= Data section =
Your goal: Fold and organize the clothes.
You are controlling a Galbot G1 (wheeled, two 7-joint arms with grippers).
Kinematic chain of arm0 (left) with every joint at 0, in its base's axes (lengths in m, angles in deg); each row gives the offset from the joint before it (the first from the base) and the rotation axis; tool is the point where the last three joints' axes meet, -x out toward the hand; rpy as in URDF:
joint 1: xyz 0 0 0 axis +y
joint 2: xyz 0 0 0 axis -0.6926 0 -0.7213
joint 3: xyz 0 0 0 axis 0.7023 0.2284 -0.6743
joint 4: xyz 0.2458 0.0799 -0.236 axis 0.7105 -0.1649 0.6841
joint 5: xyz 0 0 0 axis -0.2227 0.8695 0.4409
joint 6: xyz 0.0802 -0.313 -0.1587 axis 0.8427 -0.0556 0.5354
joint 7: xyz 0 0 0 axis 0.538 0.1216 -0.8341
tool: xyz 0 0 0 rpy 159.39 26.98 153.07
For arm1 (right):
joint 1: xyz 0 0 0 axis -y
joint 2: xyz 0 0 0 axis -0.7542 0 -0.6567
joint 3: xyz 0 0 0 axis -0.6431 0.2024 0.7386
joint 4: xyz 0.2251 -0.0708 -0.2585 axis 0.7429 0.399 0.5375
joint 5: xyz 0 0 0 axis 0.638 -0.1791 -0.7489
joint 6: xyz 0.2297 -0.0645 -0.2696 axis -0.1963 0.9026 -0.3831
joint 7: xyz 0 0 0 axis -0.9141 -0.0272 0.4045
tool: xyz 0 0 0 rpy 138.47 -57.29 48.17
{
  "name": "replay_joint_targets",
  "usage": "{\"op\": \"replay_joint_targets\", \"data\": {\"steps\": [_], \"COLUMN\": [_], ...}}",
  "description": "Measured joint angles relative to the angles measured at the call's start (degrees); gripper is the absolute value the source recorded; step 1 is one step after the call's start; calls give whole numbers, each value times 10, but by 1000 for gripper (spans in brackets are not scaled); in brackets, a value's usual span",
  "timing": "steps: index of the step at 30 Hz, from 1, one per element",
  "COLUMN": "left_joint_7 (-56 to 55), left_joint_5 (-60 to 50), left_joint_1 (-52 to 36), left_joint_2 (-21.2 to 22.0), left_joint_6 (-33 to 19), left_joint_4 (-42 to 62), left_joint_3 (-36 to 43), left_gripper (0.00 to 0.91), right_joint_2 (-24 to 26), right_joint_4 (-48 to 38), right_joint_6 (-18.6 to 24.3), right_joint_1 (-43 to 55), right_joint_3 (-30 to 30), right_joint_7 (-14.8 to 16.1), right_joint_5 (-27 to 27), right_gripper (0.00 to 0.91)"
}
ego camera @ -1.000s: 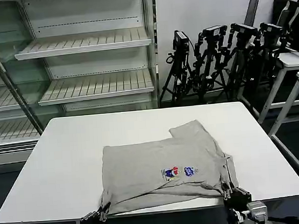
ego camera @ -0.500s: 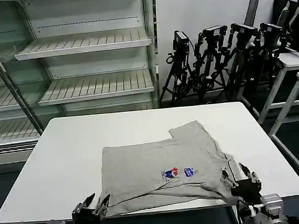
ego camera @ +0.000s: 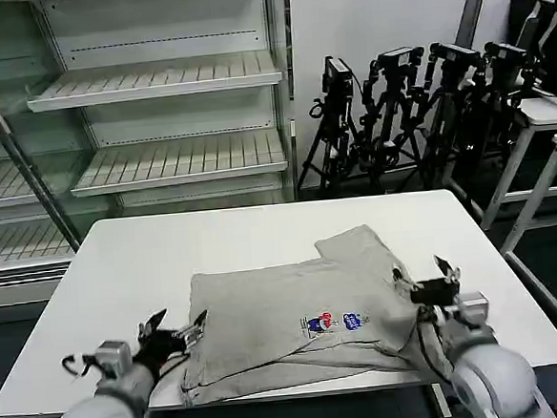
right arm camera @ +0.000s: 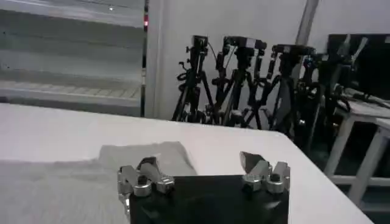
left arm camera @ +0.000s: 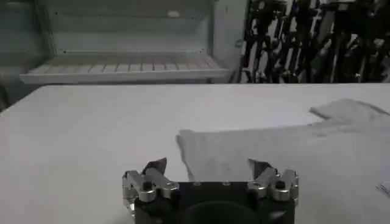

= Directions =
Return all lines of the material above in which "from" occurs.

= Answer space =
Kinematic chain of arm0 (left) with every joint at 0, in its base's axes (lengths in m, angles in deg); each row gives the offset from the joint before it (the first from the base) and the rotation axis; tool is the point where the last three joints' axes meet, -x out toward the hand; rpy as in URDF:
  "timing": "steps: index of the step at 30 Hz, from 1, one per element",

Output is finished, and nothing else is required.